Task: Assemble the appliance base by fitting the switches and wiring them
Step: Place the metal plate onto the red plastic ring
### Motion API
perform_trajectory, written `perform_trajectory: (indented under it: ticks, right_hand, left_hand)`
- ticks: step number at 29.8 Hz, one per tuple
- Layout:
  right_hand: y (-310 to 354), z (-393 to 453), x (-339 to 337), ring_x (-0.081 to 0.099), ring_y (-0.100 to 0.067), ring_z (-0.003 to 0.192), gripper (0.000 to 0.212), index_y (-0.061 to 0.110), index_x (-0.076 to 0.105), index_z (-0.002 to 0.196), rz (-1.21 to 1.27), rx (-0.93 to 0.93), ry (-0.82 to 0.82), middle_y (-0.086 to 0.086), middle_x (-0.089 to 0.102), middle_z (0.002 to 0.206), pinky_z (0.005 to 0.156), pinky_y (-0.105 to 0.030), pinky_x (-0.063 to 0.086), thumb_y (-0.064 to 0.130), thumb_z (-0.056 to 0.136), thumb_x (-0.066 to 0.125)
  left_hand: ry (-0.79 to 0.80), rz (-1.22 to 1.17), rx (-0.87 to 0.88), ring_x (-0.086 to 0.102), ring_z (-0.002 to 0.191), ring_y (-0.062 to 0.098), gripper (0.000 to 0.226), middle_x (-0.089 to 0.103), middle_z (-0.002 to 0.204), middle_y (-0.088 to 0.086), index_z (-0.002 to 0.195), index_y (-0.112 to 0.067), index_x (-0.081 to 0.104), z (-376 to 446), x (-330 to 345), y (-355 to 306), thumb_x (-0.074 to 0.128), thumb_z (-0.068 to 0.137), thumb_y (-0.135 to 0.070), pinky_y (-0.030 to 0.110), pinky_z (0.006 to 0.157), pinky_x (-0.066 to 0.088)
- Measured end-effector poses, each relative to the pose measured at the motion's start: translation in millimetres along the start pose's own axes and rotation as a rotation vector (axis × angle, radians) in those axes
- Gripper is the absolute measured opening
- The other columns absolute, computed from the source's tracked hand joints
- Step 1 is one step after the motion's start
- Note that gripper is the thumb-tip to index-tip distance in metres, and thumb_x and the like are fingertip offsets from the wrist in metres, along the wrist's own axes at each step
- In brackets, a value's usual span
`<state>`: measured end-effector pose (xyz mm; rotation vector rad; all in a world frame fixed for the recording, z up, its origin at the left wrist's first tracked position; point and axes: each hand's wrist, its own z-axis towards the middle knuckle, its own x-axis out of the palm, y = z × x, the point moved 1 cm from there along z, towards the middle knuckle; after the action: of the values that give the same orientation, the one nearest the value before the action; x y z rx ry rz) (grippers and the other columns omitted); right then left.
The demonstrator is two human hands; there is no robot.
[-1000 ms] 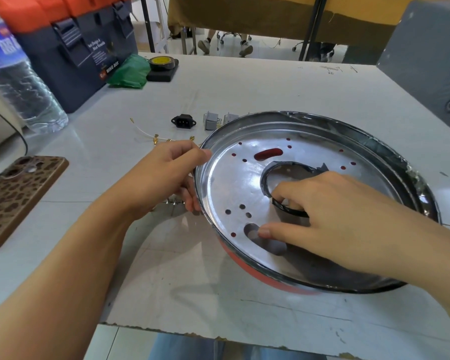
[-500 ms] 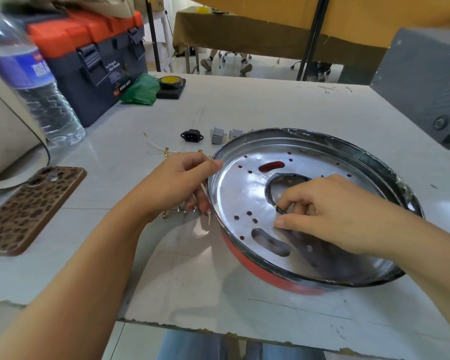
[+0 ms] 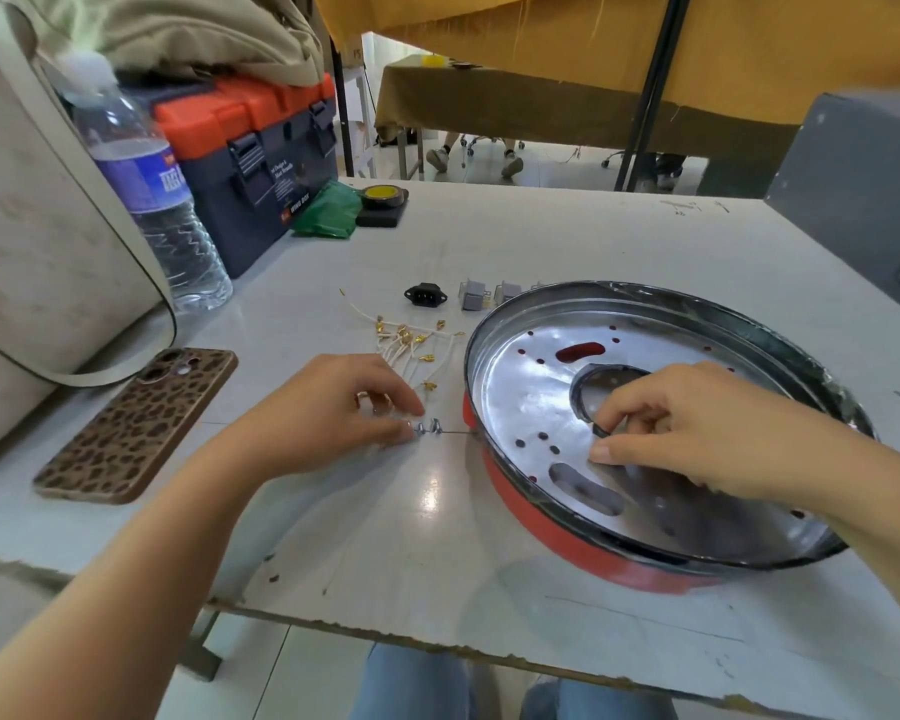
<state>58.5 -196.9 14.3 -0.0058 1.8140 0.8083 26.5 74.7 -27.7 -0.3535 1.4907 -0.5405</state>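
Observation:
The round appliance base point(image 3: 541, 517), red outside and shiny metal inside, lies on the table at the right. My right hand point(image 3: 697, 428) reaches into it and pinches the dark rim of its central hole point(image 3: 588, 379). My left hand point(image 3: 333, 407) rests on the table just left of the base, fingertips pinching small silver terminals point(image 3: 430, 426). Behind that hand lies a bunch of white wires with gold terminals point(image 3: 411, 345). Farther back are a black power socket point(image 3: 426, 294) and two grey switches point(image 3: 473, 294), loose on the table.
A phone in a spotted case point(image 3: 136, 423) lies at the left, with a water bottle point(image 3: 152, 200), a beige bag point(image 3: 32, 226) and an orange-lidded toolbox point(image 3: 250, 163) behind it. A green bag point(image 3: 328, 213) and tape roll point(image 3: 383, 195) sit mid-back. A grey box point(image 3: 863, 200) stands at the right.
My left hand has come off the base's rim and dropped left onto the table, uncovering the wires. My right hand stays at the central hole. The view has tilted upward.

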Motion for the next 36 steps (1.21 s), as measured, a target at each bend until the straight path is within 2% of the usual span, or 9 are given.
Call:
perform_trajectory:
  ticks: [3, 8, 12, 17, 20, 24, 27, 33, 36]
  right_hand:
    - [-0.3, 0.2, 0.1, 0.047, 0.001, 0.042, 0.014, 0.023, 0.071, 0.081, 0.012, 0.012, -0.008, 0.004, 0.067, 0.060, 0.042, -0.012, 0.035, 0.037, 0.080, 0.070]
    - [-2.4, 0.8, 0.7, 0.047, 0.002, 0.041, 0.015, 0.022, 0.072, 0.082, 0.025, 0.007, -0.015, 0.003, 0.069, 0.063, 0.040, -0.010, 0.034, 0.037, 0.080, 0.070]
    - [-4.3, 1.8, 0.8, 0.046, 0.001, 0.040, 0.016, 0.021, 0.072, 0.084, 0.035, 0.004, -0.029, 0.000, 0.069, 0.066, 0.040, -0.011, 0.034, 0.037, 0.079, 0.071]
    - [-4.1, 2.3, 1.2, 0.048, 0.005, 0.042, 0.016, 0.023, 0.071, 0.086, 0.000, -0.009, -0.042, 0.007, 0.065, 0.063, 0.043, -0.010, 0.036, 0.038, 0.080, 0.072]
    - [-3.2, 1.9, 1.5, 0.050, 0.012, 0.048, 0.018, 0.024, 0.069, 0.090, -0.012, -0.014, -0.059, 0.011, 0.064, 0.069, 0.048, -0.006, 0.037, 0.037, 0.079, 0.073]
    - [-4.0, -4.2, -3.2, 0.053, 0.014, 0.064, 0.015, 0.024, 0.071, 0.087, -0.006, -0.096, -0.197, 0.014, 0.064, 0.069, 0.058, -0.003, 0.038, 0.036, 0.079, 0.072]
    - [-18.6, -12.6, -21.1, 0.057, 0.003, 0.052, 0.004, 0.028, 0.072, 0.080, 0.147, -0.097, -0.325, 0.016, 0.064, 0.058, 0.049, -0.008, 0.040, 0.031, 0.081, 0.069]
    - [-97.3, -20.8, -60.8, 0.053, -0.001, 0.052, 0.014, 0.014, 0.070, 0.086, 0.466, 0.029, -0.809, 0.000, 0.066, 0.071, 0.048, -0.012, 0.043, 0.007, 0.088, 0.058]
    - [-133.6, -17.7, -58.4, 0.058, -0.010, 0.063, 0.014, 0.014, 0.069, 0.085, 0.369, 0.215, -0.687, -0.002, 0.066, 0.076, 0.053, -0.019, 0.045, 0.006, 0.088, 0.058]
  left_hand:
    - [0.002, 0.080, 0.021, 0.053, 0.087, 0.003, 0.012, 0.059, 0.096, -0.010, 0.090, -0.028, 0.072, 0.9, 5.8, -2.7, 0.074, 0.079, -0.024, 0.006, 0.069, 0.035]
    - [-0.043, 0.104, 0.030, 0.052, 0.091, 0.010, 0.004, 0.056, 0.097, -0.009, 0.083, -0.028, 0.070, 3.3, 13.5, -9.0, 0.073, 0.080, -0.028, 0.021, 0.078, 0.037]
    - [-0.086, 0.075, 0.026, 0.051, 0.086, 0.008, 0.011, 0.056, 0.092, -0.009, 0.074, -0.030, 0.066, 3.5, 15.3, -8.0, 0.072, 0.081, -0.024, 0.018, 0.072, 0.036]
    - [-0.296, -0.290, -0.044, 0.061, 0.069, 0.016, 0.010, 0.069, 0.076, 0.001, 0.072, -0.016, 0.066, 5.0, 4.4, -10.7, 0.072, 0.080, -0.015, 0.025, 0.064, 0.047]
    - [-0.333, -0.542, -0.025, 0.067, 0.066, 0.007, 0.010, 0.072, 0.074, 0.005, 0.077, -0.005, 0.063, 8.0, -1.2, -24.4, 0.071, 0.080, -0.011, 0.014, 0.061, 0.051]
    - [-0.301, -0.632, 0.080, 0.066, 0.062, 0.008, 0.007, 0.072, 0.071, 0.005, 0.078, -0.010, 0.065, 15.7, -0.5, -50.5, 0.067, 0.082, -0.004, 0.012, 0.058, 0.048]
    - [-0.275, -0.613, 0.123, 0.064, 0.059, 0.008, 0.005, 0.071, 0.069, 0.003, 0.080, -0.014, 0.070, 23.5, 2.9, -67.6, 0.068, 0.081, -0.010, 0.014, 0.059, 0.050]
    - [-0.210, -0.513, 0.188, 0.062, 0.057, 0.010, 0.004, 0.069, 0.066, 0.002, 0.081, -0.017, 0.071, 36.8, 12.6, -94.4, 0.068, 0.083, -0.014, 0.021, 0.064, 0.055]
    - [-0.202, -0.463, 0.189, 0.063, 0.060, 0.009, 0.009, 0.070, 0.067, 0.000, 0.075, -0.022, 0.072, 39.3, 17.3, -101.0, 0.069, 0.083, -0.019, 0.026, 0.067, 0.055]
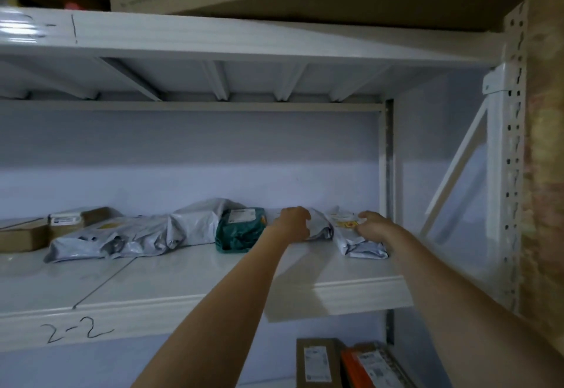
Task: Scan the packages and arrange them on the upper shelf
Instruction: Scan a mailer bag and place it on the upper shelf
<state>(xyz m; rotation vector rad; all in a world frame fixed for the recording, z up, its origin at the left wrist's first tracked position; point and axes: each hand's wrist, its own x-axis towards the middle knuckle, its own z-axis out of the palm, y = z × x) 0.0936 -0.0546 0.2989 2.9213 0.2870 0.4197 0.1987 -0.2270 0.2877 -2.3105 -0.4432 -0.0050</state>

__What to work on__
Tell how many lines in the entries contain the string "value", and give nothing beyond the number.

__Written reply__
2